##### Data section
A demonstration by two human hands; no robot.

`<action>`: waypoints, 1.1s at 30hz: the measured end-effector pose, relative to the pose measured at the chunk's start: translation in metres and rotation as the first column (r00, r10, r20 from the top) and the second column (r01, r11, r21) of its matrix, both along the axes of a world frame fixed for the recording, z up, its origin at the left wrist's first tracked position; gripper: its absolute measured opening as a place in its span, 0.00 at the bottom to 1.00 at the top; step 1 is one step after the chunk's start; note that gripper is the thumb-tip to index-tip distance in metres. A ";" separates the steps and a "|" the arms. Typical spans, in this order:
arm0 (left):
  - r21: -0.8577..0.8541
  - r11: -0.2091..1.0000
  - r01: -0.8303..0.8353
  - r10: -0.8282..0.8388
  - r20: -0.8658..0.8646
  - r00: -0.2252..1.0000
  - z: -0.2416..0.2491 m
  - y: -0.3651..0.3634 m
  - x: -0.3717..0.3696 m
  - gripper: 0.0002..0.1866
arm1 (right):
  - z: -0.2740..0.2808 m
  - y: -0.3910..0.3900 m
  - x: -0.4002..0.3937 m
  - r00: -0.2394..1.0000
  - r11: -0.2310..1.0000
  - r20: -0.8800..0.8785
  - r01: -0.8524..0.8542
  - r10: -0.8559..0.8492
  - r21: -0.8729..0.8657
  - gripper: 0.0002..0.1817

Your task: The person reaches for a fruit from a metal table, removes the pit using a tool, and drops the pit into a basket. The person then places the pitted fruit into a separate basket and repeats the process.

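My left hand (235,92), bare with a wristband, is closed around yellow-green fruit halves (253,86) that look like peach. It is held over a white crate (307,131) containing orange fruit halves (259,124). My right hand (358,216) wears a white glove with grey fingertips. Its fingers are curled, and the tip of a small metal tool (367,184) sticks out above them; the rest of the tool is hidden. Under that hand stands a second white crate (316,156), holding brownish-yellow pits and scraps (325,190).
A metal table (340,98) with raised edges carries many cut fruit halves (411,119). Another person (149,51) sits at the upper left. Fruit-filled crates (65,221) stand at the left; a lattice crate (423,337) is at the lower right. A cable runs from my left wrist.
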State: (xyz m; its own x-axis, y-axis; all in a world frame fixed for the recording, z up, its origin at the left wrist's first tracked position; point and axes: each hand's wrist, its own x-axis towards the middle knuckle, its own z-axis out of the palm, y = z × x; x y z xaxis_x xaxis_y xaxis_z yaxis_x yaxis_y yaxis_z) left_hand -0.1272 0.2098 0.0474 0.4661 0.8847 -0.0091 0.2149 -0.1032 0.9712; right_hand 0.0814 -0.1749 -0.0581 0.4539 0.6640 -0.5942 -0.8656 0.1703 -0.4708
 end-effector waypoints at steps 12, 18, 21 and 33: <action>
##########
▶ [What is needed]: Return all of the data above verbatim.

▶ [Exercise solution]:
A demonstration by two human hands; no robot.

`<action>`: waypoints, 1.1s at 30hz: the measured end-effector pose, relative to the pose measured at the chunk's start: translation in metres and rotation as the first column (r00, r10, r20 from the top) and the second column (r01, r11, r21) of its matrix, both along the axes of a world frame fixed for the recording, z up, its origin at the left wrist's first tracked position; gripper: its absolute measured opening as a place in its span, 0.00 at the bottom to 1.00 at the top; step 1 is one step after the chunk's start; note that gripper is the thumb-tip to index-tip distance in metres. A ";" separates the steps and a "|" the arms. Typical spans, in this order:
arm0 (left):
  - r21: -0.8577..0.8541
  - r11: -0.2091..1.0000
  - r01: -0.8303..0.8353
  - r10: -0.8282..0.8388
  - r20: -0.8658..0.8646
  - r00: -0.2252..1.0000
  - z: -0.2416..0.2491 m
  - y: -0.3651..0.3634 m
  - x: -0.3717..0.3696 m
  - gripper: 0.0002..0.1866
arm1 (right):
  - z: -0.2740..0.2808 m
  - y: -0.3910..0.3900 m
  - x: -0.4002..0.3937 m
  - r00: -0.2394..1.0000
  - r11: -0.2310..1.0000
  - r20: -0.8800..0.8785
  - r01: -0.8524..0.8542
  - r10: -0.8559..0.8492
  - r21: -0.8729..0.8657
  - gripper: 0.0002..0.1817

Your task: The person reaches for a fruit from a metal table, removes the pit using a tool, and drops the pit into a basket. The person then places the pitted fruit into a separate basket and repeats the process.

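My left hand (235,92), bare with a wristband, is closed around yellow-green fruit halves (253,86) that look like peach. It is held over a white crate (307,131) containing orange fruit halves (259,124). My right hand (358,216) wears a white glove with grey fingertips. Its fingers are curled, and the tip of a small metal tool (367,184) sticks out above them; the rest of the tool is hidden. Under that hand stands a second white crate (316,156), holding brownish-yellow pits and scraps (325,190).
A metal table (340,98) with raised edges carries many cut fruit halves (411,119). Another person (149,51) sits at the upper left. Fruit-filled crates (65,221) stand at the left; a lattice crate (423,337) is at the lower right. A cable runs from my left wrist.
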State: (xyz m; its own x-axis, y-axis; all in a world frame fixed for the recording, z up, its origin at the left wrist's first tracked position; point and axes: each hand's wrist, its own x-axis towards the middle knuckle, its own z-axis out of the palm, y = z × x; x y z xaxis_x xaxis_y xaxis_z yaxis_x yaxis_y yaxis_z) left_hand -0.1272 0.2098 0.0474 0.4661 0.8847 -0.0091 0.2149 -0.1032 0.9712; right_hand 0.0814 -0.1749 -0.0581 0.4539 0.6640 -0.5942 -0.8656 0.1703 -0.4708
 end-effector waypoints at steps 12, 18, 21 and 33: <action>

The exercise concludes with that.